Saturday, October 24, 2009

Wow, I Did It...I Really Did it.

Ola!

Well, by the title of this first post, you'd think I was so excited about where I am and what I'm doing here. But no, not that at all. Being relatively Computer Stupid, I'm actually amazed I was able to get this blog up and going. I know, I know, most of you would say it's so easy. And now that I'm here typing, I can agree--yes it was...but it's held me back for almost a month. The fear of not knowing how to do it when I really wanted to...

Which kind of leads me to the reason for the blog. I'm here in Rio de Janeiro, Brasil. (Yes, it's with an S, not a Z--for you broadway lovers, I can hear you humming "it's Liza with Z, not Liza with an S...", and I know I spelled it with a Z in the title--I compromised--but enough of spelling and broadway). And while I've thought of coming to live back here for some time, it took some pretty dramatic life events to finally give me the willpower and courage to do it. I'll get more into that later, but suffice it to say now, I'm here. And I'm glad you are too...with me. (I'm pretending someone cares enough to read it...it's nice pretending you have an audience.)

I saw the move Julie & Julia...so I kind of have an idea of how blogging goes. And my take on what she did was to set out some objectives from the very beginng. I liked that, so I'm gonna do the same.

1. I'm dedicated to writing on here on a pretty regular basis. Julie did it daily, and while I like that idea, I won't promise it. However, that will be my goal...and a goal not written is only a wish, so there, it's written.

2. I've had some pretty important and dramatic life events happen to me over the past couple of years...all motivators for me to be here in Brasil.

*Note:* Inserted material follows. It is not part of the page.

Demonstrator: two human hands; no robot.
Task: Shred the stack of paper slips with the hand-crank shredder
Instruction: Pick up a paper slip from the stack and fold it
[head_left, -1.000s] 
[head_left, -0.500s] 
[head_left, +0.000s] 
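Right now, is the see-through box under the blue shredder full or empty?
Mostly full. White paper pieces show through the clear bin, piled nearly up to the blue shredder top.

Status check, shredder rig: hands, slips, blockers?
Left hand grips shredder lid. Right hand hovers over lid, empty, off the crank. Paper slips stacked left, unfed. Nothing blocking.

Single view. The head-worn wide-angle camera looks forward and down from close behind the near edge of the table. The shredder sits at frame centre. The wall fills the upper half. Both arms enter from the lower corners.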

They will weave themselves into my daily blogs, but suffice it to say now that I've lived in Brasil before, and I'm back here as a very different person in many ways--my second try, so to speak, at many things.

3. I'd like to have a career one day as a writer. I've kind of had that dream for a while. While I don't expect to make my career from blogging, I do want anyone that's reading this to know I can write, I have written, and I continue to do so. In fact, after several screenplays and teleplays sitting in a COLD CASE file on my computer in NYC, and knowing that some of you may have never read anything "real" I've written, I'm gonna do that here too. You see, in some ways I did prepare for my trip down here. I brought with me my favorite screenplay and each day I'm gonna add a page from that screenplay at the bottom. (So I'll be writing for at least 100 days.). Hopefully family and friends will enjoy it enough to try and piece it all together. Ideally, some big Hollywood producer will read it and think--here's my next OSCAR. Either way, It'll be "published" somewhere. HA HA. And before you go and think you can steal it, um, no, it's copywrited...Momma didn't raise no fool.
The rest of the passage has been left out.